“Era melhor quando a milícia tomava conta”, me disse agora uma pessoa com quem convivo praticamente desde quando nasci. Eu a adoro, e adoro ainda mais o tempo que passamos juntos, semanalmente, quando ela chega para cuidar das tarefas domésticas da minha casa. Sento no sofá enquanto ela passa as roupas que eu uso e conversamos sobre as coisas da vida. As roupas que eu uso.
Ela mora em um lugar carente até mesmo de asfalto, dominado pela violência encarnada em homens sem camisa, fuzis apontados para o alto, controle de entrada e saída, eles invadem seu quintal de supetão para filar o churrasco de fim de semana. Todo fim de semana tem churrasco regado a “cracudinha” de Antarctica. São cinco por R$ 10, ela me disse. “A milícia, ao contrário dos traficantes, não mexe com os moradores”. Não parece haver outra opção.

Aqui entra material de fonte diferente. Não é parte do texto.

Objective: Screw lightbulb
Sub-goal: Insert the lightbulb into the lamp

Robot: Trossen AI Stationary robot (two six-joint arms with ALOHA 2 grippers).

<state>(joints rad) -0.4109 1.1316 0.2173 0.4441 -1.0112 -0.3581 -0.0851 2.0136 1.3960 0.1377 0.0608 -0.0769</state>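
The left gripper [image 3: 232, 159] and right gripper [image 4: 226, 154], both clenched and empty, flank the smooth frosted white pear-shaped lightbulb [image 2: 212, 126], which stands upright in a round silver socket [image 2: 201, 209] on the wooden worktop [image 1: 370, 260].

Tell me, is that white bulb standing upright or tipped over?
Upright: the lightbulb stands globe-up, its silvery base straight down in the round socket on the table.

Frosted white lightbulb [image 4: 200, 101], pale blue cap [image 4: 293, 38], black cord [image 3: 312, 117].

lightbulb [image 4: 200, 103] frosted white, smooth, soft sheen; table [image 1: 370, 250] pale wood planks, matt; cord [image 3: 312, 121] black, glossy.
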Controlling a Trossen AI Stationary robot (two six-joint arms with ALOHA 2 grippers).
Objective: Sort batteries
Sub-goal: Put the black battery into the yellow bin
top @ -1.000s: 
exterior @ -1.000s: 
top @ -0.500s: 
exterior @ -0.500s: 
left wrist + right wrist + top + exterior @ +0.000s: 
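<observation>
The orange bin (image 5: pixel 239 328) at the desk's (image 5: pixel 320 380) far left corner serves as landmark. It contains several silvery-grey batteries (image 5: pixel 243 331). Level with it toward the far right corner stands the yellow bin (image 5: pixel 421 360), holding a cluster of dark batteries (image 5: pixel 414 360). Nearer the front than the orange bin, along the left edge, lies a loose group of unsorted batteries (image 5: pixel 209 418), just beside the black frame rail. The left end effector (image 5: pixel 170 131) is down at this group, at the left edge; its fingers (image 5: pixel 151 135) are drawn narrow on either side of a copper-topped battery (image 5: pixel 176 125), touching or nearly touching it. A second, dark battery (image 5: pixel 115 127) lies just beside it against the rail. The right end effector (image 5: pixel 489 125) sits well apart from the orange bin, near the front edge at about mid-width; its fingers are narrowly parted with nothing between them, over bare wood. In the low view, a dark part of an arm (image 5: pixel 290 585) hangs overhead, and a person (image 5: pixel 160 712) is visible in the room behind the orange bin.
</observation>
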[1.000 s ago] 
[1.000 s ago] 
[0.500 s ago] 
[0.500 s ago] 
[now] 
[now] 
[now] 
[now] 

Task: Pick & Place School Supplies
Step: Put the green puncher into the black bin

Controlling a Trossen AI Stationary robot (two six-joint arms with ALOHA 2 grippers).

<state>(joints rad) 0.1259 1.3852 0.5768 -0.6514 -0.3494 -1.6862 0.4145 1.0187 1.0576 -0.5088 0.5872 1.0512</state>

Hoje ela me contou um caso triste. Seu vizinho, um menino de 13 anos, usou a corda com a qual costumava brincar e se enforcou, quebrou o pescoço pendurado da laje. Era gay, “todo desmunhecado” segundo ela, mas um bom menino. Tinha até mesmo as unhas crescidas como deixam as artistas da TV. Ela me perguntou o que leva uma pessoa a se matar, respondi que deve ser a brutalidade do sofrimento, da agonia e da falta de amparo que impede enxergar luz no fim do túnel. Eu disse que ele deveria estar sofrendo muito.
O telefone dela tocou, segurou o aparelho entre o ouvido e o ombro, posição que me mata, e, passando as roupas que eu uso, danou-se a comentar com a irmã o suicídio do jovem. Ela dizia que não havia problema do menino ser gay, que achava ser menos pior do que quem rouba ou mata. Do outro lado da linha, a mulher fez o que entendi ser uma piada, as duas riram. Ao fim da ligação, ela me contou: “Minha irmã disse que ele foi sentar no colo errado… No colo da capiroto. Que coisa horrível!”.
Eu disse que não há problema em ser gay, e que, óbvio, muitas famílias não estão acostumadas com isso, mas que as pessoas nascem assim, exatamente como ela percebeu gostar de homens em algum momento da infância. Que ninguém pode mudar isso e que não é algo a ser mudado. As pessoas precisam entender. Ela concordou, disse que viu dois homens se beijando na Cinelândia e achou normal, que as crianças têm que ter boa educação para lidar com isso. Concordei dizendo que ninguém aprende a ser gay. “Não, Fred?”. Não. Ela falou que “na área dela” dizem que a Globo ensina, que é culpa da Globo. Mudamos de assunto. Voltamos a falar das “cracudinhas” que, no meu Carnaval, costumo pagar R$ 10 por três, vendidas justamente pelas famílias que vêm em bando com seus isopores lá da “área dela” (e dizem que brasileiro não gosta de trabalhar).
Nesta semana, um jovem de 13 anos pegou a corda com a qual costumava pular, passou pelo pescoço e se jogou de uma laje que eu imagino quente na Região Metropolitana do Rio de Janeiro. Era gay, tinha unhas grandes como as das artistas da TV, traços femininos, possivelmente sofria bullying (algumas pessoas traduzem como “besteira”) e carregava o peso nas costas de temer ser um desgosto para uma família – imagino, não os conheço. Família essa que carece até mesmo de asfalto para se locomover. Quando chove é um problema. Família como a da minha amiga, que precisa fazer os filhos se alistarem no exército para “ter uma chance de sucesso”: “Eu não tenho como pagar uma faculdade, né, Fred”. Ela não vai votar em ninguém, disse que todos são corruptos. Ao fim das roupas passadas, as roupas que eu uso, ela me perguntou o que acontece com as pessoas que se matam, porque, segundo a irmã – leitora fiel da bíblia – não há salvação. Eu não soube responder, mas que uma coisa é certa: nós, os vivos, possivelmente não vamos para um bom lugar, com ou sem as roupas que usamos.